## Directions for this task
If a line in the material below has the string "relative", copy it out.

# # #

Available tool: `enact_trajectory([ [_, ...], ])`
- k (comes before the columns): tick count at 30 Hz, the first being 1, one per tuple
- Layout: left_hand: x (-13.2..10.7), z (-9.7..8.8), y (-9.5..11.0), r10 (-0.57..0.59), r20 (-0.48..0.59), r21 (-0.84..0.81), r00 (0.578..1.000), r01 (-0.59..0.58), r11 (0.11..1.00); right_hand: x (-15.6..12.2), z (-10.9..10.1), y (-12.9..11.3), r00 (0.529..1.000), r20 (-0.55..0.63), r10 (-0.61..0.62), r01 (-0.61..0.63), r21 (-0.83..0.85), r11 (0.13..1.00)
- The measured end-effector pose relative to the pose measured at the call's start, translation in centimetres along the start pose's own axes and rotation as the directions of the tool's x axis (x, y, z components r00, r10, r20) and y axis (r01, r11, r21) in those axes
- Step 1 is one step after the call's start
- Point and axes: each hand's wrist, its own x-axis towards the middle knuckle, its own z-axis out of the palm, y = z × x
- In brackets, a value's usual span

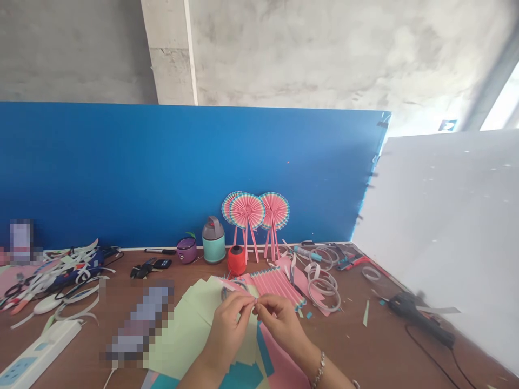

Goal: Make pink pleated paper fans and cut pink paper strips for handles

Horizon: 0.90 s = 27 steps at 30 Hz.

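My left hand (231,320) and my right hand (279,320) meet fingertip to fingertip above the sheets of paper. Both are pinched closed on something tiny, perhaps a bit of pink paper; my fingers hide most of it. Under my wrists lie pale green paper sheets (178,337), with teal paper (243,376) and pink paper (287,363) beside them. Just beyond my fingertips are a roll of clear tape (227,292) and a pleated pink paper strip (275,286) with striped edges. Three round pink paper fans (247,212) stand against the blue partition (121,173).
Behind the hands stand a red round container (237,261), a teal flask (213,244) and a purple pot (186,250). Tape rolls (324,289) lie to the right, with a black glue gun (419,319) and its cord farther over. A power strip (38,354) and paper scraps (60,275) occupy the left.
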Motion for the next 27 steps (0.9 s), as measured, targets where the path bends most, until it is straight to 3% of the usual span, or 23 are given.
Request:
enact_trajectory([
  [7, -0.03, 0.2, -0.34, -0.032, 0.024, -0.006, 0.999, 0.032, 0.999, 0.03, 0.12, 0.29, 1.0, -0.002, 0.028, -0.028, 0.027, 0.999],
  [18, -0.58, 0.65, -0.99, -0.036, -0.051, 0.025, 0.998, 0.038, 0.999, 0.13, 0.28, 0.6, 0.997, -0.022, 0.081, -0.079, 0.046, 0.996],
  [27, -0.48, 0.55, -0.95, 0.118, -0.04, 0.254, 0.992, -0.105, 0.962, -0.12, 0.56, 0.77, 0.998, -0.068, -0.017, 0.003, -0.199, 0.98],
])
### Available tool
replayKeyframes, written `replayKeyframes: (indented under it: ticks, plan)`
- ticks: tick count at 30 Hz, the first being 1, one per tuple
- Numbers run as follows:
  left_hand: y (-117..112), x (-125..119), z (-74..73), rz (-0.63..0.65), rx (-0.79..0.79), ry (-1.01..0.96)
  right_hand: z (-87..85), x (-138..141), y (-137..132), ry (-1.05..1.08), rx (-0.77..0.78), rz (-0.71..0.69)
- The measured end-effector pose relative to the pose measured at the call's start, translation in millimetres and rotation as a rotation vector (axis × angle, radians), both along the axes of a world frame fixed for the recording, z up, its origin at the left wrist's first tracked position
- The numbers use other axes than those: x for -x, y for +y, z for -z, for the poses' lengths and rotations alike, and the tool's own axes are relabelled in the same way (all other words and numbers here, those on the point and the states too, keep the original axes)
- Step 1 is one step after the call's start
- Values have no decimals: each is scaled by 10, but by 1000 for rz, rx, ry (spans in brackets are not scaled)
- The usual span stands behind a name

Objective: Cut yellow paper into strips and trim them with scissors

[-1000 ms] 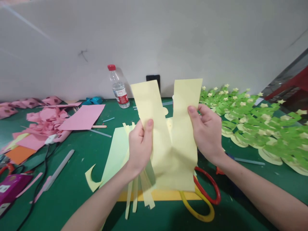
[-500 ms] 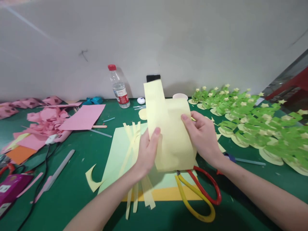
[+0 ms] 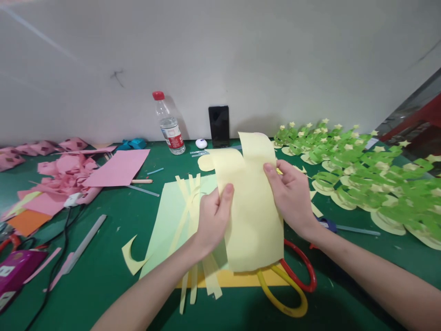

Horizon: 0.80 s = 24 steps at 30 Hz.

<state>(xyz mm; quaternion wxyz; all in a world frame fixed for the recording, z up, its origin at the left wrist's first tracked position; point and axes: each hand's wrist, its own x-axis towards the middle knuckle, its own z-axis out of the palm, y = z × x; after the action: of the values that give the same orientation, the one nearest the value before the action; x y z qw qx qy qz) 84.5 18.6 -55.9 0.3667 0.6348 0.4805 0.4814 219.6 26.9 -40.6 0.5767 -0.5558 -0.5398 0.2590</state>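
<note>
Both hands hold a pale yellow sheet of paper (image 3: 257, 216) above the table. It is split from the top edge partway down, and its two upper flaps bend apart. My left hand (image 3: 215, 216) pinches the left side, thumb in front. Gripping the right edge is my right hand (image 3: 292, 193), its thumb also on the front face. Under the sheet lie scissors (image 3: 303, 271) with one red and one yellow handle; their blades are hidden. Below are narrow yellow paper strips (image 3: 193, 202) on a light green sheet (image 3: 161, 220), with an orange-yellow sheet (image 3: 234, 279) beneath.
Rows of green paper plants with stars (image 3: 347, 170) fill the right side. A water bottle (image 3: 171, 128) and a phone (image 3: 219, 126) stand by the wall. Pink paper pieces (image 3: 72, 174), a cable (image 3: 65, 239) and a purple box (image 3: 20, 273) lie at left.
The sheet has come lower, and its flaps have swapped: the left one now curls down while the right one stands up. More of the phone shows.
</note>
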Motion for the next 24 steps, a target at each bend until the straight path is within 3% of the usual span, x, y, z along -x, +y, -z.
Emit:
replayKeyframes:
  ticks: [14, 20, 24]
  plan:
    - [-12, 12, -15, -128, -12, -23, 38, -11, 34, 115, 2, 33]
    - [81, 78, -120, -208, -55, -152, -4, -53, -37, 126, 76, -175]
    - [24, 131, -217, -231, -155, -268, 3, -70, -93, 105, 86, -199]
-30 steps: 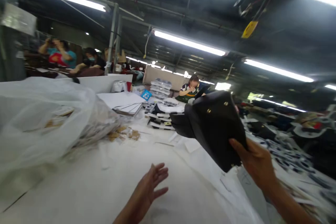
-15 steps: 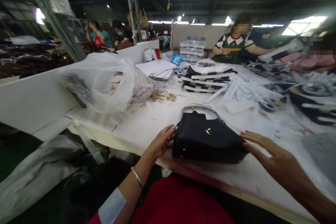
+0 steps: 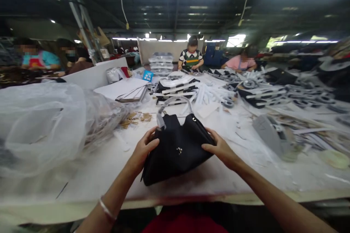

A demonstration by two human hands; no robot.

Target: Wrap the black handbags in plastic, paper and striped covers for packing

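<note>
A black handbag [image 3: 175, 153] with a small metal emblem on its front is tilted on the white table, close to the front edge. Its handle [image 3: 177, 100], covered in clear wrap, stands up at the far side. My left hand [image 3: 146, 147] grips the bag's left side, thumb on the front and fingers behind. On the right side, my right hand [image 3: 218, 147] holds it the same way near a metal ring. The fingertips behind the bag are hidden.
A big clear plastic bag [image 3: 43, 127] lies on the left, with cardboard scraps [image 3: 135, 119] beside it. Behind the handbag are stacked black-and-white pieces [image 3: 175, 89] and white sheets [image 3: 123, 89]. A grey box-like object [image 3: 272, 134] sits right. A co-worker [image 3: 191, 56] is across the table.
My right hand has closed on the bag's right side, and my left has taken a firmer hold. The bag is tipped and turned. The view has swung right.
</note>
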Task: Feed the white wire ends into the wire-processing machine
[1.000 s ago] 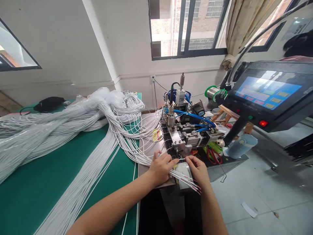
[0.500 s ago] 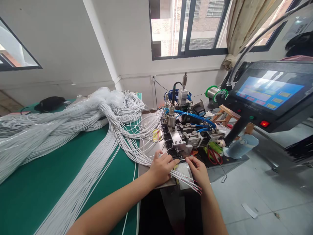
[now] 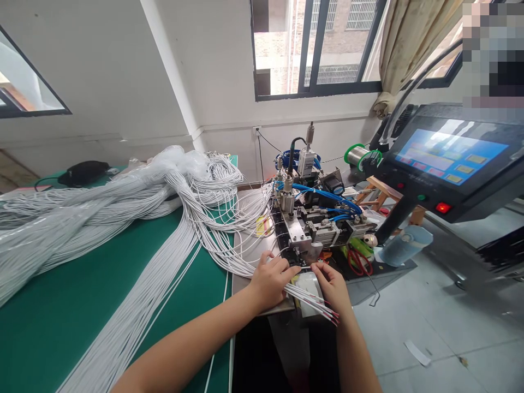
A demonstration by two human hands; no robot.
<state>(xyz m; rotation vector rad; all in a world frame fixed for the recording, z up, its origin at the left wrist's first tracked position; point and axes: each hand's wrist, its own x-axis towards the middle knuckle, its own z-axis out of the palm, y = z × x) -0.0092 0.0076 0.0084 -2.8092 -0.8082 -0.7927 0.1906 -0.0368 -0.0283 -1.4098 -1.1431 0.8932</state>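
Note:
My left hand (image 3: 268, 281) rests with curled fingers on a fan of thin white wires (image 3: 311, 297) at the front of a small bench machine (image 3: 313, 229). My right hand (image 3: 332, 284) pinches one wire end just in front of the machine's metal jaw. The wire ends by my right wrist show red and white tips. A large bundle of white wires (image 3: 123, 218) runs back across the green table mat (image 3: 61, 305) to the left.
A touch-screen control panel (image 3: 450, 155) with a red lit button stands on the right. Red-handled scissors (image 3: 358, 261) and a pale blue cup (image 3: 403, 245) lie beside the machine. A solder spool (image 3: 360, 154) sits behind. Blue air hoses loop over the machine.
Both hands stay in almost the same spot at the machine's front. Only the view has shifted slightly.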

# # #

## Solved problem
- The measured end-effector pose relative to the pose measured at the call's start, translation in centimetres along the start pose's own axes and rotation as the directions of the tool's x axis (x, y, z components r00, r10, r20) and y axis (r01, r11, r21) in those axes
- The measured end-effector pose relative to the pose measured at the call's start, translation in millimetres and rotation as a rotation vector (axis × angle, radians), both along the axes of a world frame fixed for the recording, z up, its origin at the left wrist's first tracked position

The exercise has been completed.